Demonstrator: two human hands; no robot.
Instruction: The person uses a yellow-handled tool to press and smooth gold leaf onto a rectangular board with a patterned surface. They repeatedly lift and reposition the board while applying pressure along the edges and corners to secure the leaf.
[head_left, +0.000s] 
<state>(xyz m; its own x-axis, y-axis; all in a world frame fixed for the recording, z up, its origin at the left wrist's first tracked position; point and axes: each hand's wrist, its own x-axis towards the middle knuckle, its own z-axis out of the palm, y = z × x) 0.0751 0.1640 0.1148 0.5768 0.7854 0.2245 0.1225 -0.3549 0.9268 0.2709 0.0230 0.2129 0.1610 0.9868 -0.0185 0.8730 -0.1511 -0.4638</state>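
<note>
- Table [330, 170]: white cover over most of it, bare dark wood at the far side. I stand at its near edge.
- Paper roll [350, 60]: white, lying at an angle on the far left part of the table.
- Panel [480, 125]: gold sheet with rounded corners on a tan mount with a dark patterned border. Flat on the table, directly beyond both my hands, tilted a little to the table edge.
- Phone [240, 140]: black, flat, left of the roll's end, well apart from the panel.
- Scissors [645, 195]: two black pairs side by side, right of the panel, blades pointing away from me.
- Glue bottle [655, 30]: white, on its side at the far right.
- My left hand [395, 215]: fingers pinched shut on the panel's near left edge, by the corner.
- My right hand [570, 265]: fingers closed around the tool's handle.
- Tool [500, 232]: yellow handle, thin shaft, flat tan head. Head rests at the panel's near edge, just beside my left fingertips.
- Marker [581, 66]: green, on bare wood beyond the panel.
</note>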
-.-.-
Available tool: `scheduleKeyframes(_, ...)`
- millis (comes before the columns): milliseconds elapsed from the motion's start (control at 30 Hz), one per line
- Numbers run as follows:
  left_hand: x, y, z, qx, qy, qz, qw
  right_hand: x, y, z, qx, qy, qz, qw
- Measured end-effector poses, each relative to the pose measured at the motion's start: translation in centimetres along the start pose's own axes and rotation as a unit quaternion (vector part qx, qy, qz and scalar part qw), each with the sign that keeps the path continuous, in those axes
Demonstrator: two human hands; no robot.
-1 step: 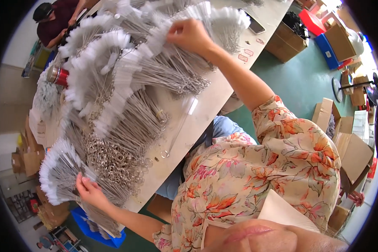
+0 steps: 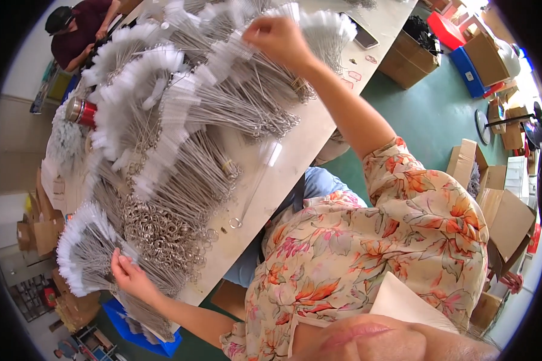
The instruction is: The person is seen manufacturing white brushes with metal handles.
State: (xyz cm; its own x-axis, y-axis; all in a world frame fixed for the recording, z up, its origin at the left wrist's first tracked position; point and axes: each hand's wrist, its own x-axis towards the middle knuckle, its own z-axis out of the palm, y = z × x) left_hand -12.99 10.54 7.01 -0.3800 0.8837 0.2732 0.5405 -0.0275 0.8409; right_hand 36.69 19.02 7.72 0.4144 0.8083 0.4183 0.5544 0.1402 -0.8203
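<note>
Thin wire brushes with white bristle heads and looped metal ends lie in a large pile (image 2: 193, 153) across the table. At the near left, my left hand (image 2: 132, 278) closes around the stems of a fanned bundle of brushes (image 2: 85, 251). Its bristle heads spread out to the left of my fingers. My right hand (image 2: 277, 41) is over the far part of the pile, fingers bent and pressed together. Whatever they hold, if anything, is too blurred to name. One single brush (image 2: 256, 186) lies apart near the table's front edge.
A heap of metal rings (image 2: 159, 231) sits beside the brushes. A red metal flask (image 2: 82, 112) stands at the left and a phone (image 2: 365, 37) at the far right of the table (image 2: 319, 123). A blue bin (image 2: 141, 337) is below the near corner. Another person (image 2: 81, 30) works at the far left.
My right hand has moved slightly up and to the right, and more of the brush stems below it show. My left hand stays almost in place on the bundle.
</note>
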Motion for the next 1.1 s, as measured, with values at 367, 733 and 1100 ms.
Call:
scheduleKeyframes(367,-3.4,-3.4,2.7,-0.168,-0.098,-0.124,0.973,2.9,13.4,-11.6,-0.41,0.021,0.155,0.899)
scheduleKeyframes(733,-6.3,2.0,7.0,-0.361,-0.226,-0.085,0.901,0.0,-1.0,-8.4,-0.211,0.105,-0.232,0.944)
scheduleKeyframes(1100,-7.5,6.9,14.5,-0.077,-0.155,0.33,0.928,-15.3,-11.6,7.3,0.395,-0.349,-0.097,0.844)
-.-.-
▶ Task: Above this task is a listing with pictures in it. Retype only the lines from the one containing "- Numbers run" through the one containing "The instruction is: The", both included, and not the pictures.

▶ Your solution:
- Numbers run as follows:
  left_hand: x, y, z, qx, qy, qz, qw
  right_hand: x, y, z, qx, qy, qz, qw
- Measured end-effector poses, each relative to the pose measured at the motion's start: translation in centimetres along the start pose's own axes and rotation as a unit quaternion (vector part qx, qy, qz and scalar part qw), each with the sign that keeps the path continuous, in those axes
Demonstrator: two human hands; no robot.
-1 step: 
+0 steps: 
The instruction is: The person is seen manufacturing white brushes with metal handles.

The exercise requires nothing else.